Reliquary casket showing the murder of Thomas Becket. Limoges, France, about 1180-1190. © Victoria and Albert Museum, London.

Thomas Becket – Major Exhibition

Eight-hundred and fifty years ago, on the 29th of December, Thomas Becket, Archbishop of Canterbury, was murdered at the altar in his Cathedral on King Henry II’s instigation. A major exhibition in the British Museum promises to guide us through his history.

Henry II and Thomas Becket © The Chapter, Canterbury Cathedral.
Henry II and Thomas Becket © The Chapter, Canterbury Cathedral.

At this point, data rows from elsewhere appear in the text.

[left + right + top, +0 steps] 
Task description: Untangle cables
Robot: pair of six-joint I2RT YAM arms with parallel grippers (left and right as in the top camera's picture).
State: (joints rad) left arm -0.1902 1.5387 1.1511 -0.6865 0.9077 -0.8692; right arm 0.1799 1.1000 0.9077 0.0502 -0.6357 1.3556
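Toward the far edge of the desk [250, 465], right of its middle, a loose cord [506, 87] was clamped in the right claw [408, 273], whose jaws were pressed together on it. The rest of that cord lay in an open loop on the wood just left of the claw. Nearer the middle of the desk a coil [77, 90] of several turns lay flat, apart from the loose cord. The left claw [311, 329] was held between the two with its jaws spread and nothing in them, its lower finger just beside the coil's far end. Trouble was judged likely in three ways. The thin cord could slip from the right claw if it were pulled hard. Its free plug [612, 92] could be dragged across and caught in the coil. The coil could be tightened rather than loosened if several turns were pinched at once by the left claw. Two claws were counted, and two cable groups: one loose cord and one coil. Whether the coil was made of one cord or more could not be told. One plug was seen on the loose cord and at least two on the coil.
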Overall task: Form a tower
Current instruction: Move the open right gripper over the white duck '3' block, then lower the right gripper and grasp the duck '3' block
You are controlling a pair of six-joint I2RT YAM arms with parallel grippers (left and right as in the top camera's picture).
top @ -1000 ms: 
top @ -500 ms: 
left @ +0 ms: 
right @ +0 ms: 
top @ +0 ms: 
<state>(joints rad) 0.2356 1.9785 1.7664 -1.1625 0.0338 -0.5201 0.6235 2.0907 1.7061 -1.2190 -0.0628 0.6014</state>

Thomas Becket is a fascinating historical person. As the son of a mediocre London merchant, he made an astounding career as a secretary and legal advisor to the Archbishop of Canterbury. From this position, he was headhunted as chancellor to Henry II. A few years later, the latter – believing he would acquire a faithful ally – chose him to be the future Archbishop of Canterbury. As such, Becket, unfortunately for Henry II, turned into a troublesome priest whose loyalty shifted away from the crown and towards the church. After years in exile, Becket ended his life as a murdered victim of the King’s wrath to rise from his death as a venerated saint. The story is known from numerous chronicles, letters, biographies as well as iconography. Also, we are somewhat well informed about his lifestyle and the material objects with which he surrounded himself. And yet, we don’t know him well. Even to some of his closest friends and collaborators, he was an enigmatic person – adored, vilified and criticised by friend and foe – he continues to set his mark upon our understanding of the high middle ages.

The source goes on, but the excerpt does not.